- [Task directions]:
From the entries that follow, list every line in which the string "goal" appears.

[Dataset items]
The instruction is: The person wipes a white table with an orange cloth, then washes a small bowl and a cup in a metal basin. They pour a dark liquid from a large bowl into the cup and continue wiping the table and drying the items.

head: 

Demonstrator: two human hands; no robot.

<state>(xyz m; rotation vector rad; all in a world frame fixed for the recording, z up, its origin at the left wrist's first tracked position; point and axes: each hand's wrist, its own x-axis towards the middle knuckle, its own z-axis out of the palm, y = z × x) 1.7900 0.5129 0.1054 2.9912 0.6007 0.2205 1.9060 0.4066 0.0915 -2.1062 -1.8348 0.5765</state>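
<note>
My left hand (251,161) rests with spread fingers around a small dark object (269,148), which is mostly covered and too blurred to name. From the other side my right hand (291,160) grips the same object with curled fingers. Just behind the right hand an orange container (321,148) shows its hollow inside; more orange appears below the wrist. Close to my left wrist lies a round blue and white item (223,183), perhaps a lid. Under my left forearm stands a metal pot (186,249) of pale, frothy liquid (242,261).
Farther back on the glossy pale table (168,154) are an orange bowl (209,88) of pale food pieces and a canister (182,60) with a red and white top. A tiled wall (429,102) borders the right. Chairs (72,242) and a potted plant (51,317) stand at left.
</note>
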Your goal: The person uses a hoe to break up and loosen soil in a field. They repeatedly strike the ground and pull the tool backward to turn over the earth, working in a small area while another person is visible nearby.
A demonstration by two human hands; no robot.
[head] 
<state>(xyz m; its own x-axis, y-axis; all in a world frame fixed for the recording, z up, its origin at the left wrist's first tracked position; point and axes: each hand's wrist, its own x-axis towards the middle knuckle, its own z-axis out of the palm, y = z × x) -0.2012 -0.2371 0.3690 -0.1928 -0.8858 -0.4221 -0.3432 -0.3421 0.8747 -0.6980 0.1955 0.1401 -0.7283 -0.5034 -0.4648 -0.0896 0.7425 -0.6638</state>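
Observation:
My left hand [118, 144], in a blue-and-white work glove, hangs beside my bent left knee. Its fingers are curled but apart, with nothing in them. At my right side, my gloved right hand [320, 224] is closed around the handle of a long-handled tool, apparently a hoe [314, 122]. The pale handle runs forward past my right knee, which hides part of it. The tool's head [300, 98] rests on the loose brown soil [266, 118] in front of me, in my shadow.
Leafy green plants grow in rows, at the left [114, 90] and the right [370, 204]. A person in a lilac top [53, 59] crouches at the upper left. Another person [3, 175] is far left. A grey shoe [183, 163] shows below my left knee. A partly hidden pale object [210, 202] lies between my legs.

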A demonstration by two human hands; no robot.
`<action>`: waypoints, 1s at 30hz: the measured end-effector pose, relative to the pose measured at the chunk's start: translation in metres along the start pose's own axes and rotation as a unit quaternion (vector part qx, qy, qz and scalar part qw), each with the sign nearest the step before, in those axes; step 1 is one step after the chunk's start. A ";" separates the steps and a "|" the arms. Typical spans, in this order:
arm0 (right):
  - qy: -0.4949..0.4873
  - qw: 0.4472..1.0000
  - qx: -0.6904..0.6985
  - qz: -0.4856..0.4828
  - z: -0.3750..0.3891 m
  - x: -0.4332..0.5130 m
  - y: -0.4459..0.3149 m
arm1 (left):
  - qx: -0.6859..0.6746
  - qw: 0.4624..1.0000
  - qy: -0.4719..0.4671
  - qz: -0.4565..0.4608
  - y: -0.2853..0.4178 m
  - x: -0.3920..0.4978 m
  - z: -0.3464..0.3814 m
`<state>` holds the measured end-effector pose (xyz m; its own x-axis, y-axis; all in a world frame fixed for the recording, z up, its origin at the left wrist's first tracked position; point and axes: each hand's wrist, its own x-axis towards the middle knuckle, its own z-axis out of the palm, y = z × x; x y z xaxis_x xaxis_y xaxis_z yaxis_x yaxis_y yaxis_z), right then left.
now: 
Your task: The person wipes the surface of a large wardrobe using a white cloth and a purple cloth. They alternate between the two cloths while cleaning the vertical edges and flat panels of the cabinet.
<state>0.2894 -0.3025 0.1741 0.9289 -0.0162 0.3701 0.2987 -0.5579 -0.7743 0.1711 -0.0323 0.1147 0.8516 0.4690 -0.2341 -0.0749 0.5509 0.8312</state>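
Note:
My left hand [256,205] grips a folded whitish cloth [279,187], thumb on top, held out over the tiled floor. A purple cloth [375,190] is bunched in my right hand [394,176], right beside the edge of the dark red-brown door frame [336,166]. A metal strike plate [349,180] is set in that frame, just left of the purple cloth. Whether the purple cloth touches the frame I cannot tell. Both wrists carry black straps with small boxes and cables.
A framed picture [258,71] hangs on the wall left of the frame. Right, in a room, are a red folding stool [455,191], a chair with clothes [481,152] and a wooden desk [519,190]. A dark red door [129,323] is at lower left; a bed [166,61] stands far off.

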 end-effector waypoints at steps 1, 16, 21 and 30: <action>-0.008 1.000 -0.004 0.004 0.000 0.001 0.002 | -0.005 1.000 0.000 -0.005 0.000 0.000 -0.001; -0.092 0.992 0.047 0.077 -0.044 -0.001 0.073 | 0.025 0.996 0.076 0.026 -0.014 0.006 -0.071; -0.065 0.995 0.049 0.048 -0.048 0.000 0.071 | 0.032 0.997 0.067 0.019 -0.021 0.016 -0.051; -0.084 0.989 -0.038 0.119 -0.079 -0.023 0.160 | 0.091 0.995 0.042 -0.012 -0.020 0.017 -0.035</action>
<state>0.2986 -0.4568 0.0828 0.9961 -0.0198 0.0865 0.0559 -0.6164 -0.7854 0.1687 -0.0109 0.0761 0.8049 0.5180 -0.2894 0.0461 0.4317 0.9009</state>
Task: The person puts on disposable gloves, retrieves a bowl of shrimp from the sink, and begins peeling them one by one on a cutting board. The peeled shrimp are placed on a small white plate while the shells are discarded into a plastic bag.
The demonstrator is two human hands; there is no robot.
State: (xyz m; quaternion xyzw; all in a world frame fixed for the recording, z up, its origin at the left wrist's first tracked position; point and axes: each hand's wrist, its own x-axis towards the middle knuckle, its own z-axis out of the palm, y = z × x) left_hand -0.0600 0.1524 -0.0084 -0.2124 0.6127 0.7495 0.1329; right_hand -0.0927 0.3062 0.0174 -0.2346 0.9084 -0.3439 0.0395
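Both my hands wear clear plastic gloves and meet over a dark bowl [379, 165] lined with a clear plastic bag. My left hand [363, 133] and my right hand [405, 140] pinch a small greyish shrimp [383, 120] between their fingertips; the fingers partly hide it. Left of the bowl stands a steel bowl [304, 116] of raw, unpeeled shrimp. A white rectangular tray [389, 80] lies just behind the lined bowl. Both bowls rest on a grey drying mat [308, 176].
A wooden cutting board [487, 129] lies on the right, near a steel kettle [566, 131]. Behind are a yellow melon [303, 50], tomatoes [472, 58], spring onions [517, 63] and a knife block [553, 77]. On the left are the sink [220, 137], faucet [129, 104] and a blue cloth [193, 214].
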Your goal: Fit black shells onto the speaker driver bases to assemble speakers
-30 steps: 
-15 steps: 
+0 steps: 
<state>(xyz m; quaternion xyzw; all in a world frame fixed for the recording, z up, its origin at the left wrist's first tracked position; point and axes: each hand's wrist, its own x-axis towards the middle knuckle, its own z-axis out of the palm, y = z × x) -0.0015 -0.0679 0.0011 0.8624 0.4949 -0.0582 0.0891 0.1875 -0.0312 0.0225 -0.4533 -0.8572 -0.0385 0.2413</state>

- [Task result]:
Your goal: The person uses a hoe to break up and loosen soil in a field. They repeatedly strike the ground and pull the tool backward to turn over the earth, working in a small area while another person is visible nearby.
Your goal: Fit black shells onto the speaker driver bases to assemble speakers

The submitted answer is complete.